SYNOPSIS: Some of the blasts, blamed by the Defence Ministry on an accidental gas cylinder explosion, were strong enough to shake houses in Salisbury 30 kilometres (20 miles) away. Troops set up roadblocks as shrapnel was thrown into the air.
No official details about casualties have been released, but it's understood that several men on guard duty were injured during the initial explosions. Despite the severity of the blasts, casualties were expected to be low.
As the camp was sealed off, journalists approaching the area were forced to shelter, with debris showering the area. One man was detained for questioning after being found near the perimeter fence. He maintained that he was a journalist.
The camp was used as a store for arms and ammunition. Most of it had been handed in by members of the ZANLA and ZIPRA guerrillas armies, after their seven-year war against the former Rhodesian regime.
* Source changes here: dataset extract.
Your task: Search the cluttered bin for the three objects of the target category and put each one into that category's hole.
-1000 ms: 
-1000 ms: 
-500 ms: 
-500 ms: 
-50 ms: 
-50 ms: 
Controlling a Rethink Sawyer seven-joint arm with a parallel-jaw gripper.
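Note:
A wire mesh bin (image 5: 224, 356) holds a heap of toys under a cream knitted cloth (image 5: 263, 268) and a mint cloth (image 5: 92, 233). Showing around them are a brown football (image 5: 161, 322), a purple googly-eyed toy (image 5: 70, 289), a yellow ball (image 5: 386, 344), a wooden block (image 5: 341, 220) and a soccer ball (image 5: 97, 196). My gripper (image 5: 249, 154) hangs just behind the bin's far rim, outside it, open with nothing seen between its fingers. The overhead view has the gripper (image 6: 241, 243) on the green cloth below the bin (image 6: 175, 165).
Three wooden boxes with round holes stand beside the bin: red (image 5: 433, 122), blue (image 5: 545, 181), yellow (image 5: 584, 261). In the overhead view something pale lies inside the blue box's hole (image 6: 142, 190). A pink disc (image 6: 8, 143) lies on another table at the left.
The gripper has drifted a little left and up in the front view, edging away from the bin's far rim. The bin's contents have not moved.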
The intensity of the explosions appeared to be weakening later in the evening, but officials said it could take two days to extinguish the fires that followed.
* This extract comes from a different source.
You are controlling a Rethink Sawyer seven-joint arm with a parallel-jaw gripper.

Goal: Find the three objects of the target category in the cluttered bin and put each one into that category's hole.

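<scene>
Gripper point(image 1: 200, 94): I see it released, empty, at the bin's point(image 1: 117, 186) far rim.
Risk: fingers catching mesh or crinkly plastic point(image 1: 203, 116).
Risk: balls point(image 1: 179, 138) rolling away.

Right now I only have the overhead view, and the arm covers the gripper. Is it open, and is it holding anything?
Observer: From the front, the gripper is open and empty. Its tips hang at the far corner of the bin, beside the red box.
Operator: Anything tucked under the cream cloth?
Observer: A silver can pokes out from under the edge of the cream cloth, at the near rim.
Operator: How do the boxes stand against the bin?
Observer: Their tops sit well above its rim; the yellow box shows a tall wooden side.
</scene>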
The fires remained confined to the armoury.
The barracks houses among other units the army's first parachute battalion and mounted regiments. As the soldiers cleared the area the explosions continued.
Larger quantities of explosives were stored in an underground ammunition dump, but they appeared to be unaffected by the turmoil at ground level.
Among those at the scene was Emerson Munangagwa, the Minister o State in the Prime Minister's office, with responsibility for state security.
Earlier, rumours spread that the explosions were started by a terrorist attack. But later it was officially announced that a faulty gas cylinder was to blame.